Dr. Glyn Cowlishaw, Head of School at Providence Day, said Jean “brings significant experience in the field of equity, inclusion and belonging.”

“(He) possesses a deep philosophical understanding that this is a shared responsibility within a school community,” Cowlishaw said. “He has already made significant impact within the PD community during his brief time here, and we look forward to further advances in this arena under his leadership.” 

Moving forward

Despite the ongoing pandemic and the United States’ racial reckoning, something Jean wants to emphasize finding and living out joy — joy that’s not diluted for the consumption of others, Jean specifies. Joy that feels authentic for each person and each community, whether that looks like congregating or laughing loudly.

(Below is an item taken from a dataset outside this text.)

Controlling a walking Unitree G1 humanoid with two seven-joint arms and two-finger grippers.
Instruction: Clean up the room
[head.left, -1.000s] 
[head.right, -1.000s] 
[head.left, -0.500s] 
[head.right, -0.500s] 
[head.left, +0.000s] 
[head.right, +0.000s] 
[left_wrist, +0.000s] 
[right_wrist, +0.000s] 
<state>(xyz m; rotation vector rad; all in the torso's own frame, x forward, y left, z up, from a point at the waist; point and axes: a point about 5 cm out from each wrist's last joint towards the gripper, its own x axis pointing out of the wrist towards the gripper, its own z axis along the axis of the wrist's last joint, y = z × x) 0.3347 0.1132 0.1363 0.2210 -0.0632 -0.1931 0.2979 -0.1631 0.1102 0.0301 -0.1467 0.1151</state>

“I think the goal right now is to find joy,” he said. “And to define joy and then live out joy is the ultimate goal of EIB. And I don’t think that joy is exclusive to the people who have been oppressed; I think that joy includes people who have historically, maybe not today, but historically have been on the oppressor’s side.”

With such a wide age range of students, teaching true U.S. history — and centering joy while doing it — can be complicate, but Jean believes it’s necessary. 

“Part of the process is that you can tell the same story from a different perspective to highlight the joy,” he said. “When Dr. Martin Luther King Jr. was in jail, he would talk about how he felt being in jail, but even in that moment of being in prison, he had hope. He had a vision for what’s to come. He had a purpose. There is joy in that.

This content was paid for by an advertiser and created by QCity Metro's marketing team. Our reporters were not involved in that process.